Task objective |
Going through the data below, copy out each line where the word "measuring" shows up.

___

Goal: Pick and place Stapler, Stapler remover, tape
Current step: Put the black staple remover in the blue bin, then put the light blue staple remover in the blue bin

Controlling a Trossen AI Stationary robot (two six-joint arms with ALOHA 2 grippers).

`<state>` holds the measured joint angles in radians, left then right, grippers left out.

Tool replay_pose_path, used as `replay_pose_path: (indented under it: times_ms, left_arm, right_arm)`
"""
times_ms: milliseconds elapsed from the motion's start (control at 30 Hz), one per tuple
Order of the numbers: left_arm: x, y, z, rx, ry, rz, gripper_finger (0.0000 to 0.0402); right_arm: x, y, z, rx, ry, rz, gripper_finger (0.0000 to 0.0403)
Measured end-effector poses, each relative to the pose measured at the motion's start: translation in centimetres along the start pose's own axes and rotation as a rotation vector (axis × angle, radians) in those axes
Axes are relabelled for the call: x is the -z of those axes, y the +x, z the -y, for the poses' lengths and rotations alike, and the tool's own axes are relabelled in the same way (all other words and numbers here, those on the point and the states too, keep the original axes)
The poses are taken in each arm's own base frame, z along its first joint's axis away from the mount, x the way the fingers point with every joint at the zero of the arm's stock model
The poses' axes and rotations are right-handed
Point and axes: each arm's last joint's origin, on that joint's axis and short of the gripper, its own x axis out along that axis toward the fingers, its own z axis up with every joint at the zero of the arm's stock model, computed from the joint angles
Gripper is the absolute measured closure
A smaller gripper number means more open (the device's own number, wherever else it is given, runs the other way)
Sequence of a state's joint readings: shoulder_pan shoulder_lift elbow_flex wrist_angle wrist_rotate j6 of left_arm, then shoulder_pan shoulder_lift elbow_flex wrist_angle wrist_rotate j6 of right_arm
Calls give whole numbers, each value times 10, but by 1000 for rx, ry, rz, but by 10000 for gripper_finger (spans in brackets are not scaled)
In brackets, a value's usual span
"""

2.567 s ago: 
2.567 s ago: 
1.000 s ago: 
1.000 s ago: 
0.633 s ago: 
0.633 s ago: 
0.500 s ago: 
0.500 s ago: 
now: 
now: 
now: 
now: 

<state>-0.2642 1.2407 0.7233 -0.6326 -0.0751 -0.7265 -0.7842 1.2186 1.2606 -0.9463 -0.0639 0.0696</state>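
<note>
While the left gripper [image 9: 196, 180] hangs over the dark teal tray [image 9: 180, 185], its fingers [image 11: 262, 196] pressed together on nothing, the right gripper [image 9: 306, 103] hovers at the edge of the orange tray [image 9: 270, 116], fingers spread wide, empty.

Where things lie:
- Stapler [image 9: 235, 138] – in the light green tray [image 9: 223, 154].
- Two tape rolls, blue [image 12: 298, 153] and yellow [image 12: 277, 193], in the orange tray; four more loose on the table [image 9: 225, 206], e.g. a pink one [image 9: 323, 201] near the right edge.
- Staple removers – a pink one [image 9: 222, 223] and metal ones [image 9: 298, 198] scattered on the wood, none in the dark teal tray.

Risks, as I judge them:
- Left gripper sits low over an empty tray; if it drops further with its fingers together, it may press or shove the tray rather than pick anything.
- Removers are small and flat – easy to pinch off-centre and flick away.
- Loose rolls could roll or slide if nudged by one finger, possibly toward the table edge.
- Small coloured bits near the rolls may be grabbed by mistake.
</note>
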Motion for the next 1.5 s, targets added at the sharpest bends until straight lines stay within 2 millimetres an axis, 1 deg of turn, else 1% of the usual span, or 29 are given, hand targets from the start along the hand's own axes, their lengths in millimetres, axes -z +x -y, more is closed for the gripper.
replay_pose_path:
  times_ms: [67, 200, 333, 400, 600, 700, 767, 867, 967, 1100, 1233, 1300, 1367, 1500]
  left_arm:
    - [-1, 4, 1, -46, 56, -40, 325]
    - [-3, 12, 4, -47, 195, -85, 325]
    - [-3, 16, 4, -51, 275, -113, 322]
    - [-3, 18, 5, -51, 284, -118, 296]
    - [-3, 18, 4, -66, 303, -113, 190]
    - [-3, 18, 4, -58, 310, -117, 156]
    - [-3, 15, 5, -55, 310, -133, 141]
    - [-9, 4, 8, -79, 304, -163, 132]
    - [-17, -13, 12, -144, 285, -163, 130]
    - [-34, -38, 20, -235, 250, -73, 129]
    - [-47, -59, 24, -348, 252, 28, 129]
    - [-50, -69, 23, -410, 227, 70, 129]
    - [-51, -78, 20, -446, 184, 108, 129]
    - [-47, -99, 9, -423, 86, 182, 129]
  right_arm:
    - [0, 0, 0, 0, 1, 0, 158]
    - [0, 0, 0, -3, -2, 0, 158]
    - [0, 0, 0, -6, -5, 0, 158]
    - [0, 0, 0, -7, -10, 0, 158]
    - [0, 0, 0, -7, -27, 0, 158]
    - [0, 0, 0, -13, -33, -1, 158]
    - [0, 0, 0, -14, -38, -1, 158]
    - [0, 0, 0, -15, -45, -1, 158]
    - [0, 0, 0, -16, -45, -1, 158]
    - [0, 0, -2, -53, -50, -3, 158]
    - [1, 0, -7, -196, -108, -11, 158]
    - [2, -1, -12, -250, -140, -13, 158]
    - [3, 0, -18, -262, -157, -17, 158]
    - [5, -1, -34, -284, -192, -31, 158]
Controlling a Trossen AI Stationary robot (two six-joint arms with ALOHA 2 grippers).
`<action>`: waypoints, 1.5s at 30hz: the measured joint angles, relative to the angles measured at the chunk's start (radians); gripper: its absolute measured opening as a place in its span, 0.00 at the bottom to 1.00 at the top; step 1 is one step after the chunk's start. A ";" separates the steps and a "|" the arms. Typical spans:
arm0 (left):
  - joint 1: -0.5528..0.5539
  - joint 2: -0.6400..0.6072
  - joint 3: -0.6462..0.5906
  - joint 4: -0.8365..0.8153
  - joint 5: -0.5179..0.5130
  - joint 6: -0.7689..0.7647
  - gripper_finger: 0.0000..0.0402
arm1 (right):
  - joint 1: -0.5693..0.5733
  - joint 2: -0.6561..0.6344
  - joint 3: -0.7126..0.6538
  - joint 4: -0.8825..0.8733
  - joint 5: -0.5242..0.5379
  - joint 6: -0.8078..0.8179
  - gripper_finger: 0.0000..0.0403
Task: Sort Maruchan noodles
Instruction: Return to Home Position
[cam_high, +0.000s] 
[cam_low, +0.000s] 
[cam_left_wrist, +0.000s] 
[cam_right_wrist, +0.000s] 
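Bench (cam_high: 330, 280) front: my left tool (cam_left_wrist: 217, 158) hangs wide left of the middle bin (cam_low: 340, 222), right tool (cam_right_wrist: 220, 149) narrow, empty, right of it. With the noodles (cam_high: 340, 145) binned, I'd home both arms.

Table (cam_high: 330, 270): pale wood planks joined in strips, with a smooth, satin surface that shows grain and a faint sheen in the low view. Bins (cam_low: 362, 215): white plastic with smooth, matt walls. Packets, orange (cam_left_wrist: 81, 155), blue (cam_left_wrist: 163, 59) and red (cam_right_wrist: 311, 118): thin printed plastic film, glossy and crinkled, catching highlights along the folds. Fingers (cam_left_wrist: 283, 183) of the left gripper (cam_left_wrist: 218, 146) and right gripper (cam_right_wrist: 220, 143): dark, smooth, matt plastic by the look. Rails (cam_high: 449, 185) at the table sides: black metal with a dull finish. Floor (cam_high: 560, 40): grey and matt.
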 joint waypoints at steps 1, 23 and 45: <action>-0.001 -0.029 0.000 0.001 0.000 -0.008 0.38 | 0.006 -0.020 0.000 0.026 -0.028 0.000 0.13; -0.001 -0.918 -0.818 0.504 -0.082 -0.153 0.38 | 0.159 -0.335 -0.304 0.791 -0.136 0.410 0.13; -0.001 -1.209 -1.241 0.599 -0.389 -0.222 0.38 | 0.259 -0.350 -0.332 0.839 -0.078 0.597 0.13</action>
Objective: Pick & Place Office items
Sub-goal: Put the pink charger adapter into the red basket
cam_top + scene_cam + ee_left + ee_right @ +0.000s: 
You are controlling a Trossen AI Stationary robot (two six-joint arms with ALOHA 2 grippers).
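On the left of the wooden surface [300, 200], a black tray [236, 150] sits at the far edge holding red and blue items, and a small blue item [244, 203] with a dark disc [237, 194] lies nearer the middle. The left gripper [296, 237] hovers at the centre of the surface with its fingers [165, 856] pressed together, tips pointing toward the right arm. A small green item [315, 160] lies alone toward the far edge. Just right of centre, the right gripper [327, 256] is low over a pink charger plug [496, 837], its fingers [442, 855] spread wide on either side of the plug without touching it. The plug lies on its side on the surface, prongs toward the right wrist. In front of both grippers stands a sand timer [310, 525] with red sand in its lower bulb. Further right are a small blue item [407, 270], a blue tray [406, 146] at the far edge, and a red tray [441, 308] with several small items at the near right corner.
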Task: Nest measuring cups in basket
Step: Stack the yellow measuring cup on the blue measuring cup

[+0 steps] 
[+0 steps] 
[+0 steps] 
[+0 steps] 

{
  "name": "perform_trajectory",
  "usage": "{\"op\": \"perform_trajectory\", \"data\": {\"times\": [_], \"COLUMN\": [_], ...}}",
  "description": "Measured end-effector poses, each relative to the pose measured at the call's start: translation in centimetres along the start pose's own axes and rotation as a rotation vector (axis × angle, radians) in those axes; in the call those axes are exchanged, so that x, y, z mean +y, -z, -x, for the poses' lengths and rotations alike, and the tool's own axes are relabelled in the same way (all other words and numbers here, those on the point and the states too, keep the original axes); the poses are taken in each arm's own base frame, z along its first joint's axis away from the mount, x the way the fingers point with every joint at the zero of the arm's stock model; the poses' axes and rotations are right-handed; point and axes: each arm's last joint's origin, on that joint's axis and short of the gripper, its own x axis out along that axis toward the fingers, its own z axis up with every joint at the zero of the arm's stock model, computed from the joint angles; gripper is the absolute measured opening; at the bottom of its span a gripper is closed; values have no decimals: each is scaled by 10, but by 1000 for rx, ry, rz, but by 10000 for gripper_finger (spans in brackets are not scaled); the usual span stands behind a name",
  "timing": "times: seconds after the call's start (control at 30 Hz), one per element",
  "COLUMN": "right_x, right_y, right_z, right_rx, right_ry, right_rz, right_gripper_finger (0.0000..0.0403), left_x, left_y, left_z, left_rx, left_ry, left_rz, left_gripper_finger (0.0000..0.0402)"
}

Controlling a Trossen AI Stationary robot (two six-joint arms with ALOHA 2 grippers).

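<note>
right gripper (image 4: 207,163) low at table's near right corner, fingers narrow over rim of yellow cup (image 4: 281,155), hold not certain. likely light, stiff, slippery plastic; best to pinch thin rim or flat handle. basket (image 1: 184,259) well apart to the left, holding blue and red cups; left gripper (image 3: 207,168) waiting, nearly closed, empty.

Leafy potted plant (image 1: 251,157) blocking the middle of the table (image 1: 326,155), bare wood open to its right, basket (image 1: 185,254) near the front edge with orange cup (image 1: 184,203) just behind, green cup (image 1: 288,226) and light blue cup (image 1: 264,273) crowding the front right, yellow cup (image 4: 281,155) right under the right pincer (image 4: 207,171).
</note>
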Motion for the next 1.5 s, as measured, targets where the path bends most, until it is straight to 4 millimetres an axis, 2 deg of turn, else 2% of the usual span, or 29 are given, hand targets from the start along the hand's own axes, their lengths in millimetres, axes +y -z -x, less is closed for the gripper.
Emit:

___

Problem solution |
Task: Nest measuring cups in basket
Step: Stack the yellow measuring cup on the blue measuring cup

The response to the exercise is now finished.